Perhaps the biggest disagreement among economists and politicians appears to be the mechanism through which government should act on the economy. As the podcast, How Do You Create a Job? illustrates, government can create conditions that are likely to create jobs either through reducing restrictions and taxation of business or through taxing and providing more services. We see this trade-off when localities attempt to attract business, as well. The key is finding the balance that fosters the creation of good jobs and provides services that government can deliver well. As this statement from the former CEO of Intel illustrates, low-taxes alone are not a good economic development strategy.
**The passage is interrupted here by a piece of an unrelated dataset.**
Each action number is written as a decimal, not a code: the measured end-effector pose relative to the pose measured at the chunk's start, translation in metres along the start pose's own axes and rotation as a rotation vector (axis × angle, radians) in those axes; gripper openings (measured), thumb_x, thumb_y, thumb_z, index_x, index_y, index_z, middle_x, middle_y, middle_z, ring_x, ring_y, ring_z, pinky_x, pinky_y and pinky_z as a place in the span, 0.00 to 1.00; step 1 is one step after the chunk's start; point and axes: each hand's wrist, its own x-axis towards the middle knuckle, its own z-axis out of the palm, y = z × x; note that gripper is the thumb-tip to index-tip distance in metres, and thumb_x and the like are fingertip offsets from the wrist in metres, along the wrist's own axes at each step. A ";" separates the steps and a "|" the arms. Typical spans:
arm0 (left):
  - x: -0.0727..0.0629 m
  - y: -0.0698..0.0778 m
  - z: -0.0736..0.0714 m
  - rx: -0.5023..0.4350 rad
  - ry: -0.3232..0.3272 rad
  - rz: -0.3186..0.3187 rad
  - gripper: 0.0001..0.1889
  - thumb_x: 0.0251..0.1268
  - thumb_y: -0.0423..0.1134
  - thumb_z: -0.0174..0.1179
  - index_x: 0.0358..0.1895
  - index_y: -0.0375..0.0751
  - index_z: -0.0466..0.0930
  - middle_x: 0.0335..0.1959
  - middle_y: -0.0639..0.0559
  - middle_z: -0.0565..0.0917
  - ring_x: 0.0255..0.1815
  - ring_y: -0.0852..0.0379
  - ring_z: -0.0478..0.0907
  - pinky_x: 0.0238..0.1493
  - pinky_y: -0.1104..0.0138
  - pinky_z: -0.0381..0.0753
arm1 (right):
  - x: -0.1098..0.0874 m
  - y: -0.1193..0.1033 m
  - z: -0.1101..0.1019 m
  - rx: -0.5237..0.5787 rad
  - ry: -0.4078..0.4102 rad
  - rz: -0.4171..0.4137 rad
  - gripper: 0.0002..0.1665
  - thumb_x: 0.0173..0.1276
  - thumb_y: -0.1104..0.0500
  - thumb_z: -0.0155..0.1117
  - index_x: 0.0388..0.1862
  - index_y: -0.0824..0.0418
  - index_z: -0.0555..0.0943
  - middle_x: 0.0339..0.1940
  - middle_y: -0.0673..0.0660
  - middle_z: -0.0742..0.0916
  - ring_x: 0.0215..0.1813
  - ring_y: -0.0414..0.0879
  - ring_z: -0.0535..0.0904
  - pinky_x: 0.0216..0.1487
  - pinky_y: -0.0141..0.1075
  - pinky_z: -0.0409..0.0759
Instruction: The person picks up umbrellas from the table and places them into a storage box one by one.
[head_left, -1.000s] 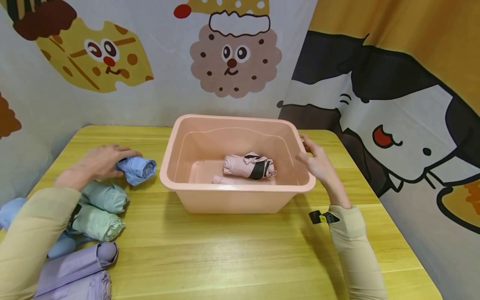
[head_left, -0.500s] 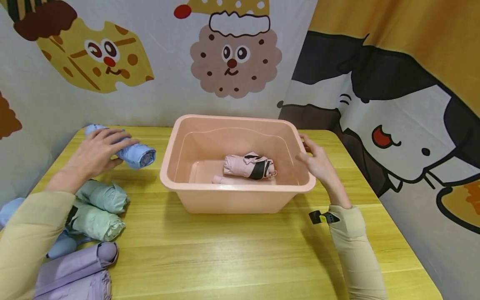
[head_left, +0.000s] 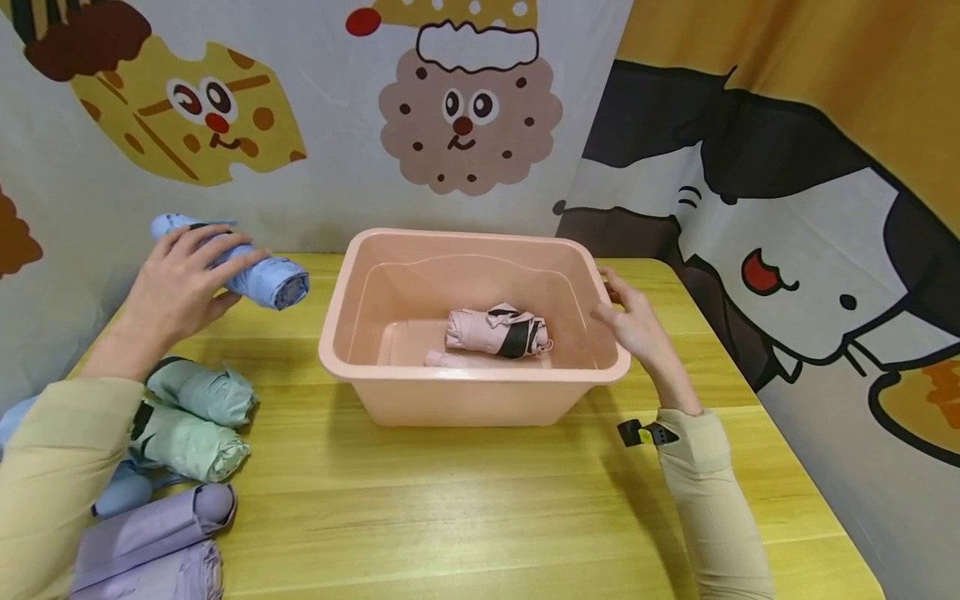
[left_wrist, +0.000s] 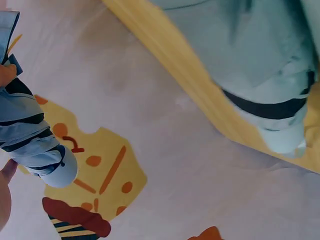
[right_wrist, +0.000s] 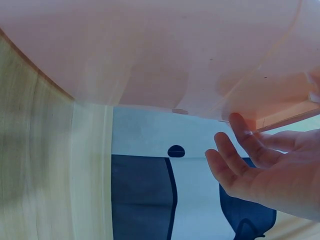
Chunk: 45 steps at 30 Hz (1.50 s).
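My left hand point(head_left: 176, 287) grips a folded light-blue umbrella point(head_left: 277, 282) above the table's back left corner, fingers over its top. The left wrist view shows the rounded handle end of this blue umbrella point(left_wrist: 30, 130), with dark bands. A pink plastic bin point(head_left: 465, 400) stands mid-table. My right hand point(head_left: 637, 325) holds the bin's right rim, thumb at the rim and fingers outside. Seen from the right wrist, fingertips of the right hand point(right_wrist: 270, 165) touch the bin wall point(right_wrist: 150, 60). Inside lies a folded pink umbrella point(head_left: 480, 331) with a black band, beside another pink item point(head_left: 450, 360), partly hidden.
Along the table's left side lie a teal umbrella point(head_left: 213, 393), a green umbrella point(head_left: 195, 446) and two purple ones point(head_left: 150, 533). A blue rounded end point(head_left: 123, 492) shows between them, partly behind my sleeve. Cartoon-printed cloth point(head_left: 315, 200) hangs behind the table point(head_left: 480, 517).
My left hand has lifted the blue umbrella off the table, raising and turning it so its handle end shows at the back left. The right hand and bin have stayed put.
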 end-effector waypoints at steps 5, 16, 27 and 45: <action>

At this point in time, the future of the economy and government's role as a regulator and participant remains uncertain. We have seen a Keynesian approach with the stimulus package, a more supply-side approach with the extension of the Bush tax-cuts, and a Corporatist approach with the bailouts. Prior to the summer, the economy appeared to be on an upswing, although it was a comparatively anemic upswing in terms of job creation and unemployment. The manufactured debt ceiling crisis (itself a lesson in agenda-setting) seems to have stalled recovery due to uncertainty and anxiety about the American political process. Suddenly, we find ourselves in the midst of a likely double-dip recession with consumer confidence at a low-point and anger from both the political left and right coming to a head.  The so-called  super-committee is currently in negotiations to prevent another showdown similar to the debt ceiling crisis of the summer, but early reports seem to indicate that compromise will be difficult to achieve. The President has embarked on a "jobs tour" and is making job creation his current policy priority, but as we have seen, Congress appears unwilling to pass the American Jobs Act as it is written. In response, Obama has shifted his focus to the regulatory and implementation process to implement mortgage reform and other programs that his administration believes will stimulate the economy (If you need any further evidence that the policy stages process is not as neat and tidy as theory suggests, just look at how economic policy is currently progressing). Perhaps the biggest issue with our economy at the moment is inequality; with African Americans, Latinos, low-skilled workers, and the young facing extremely high unemployment and the erosion of wealth accumulated prior to the economic collapse. It is impossible to tell what the next few months will bring, but I can almost guarantee that discussion of the economy will dominate the 2012 elections.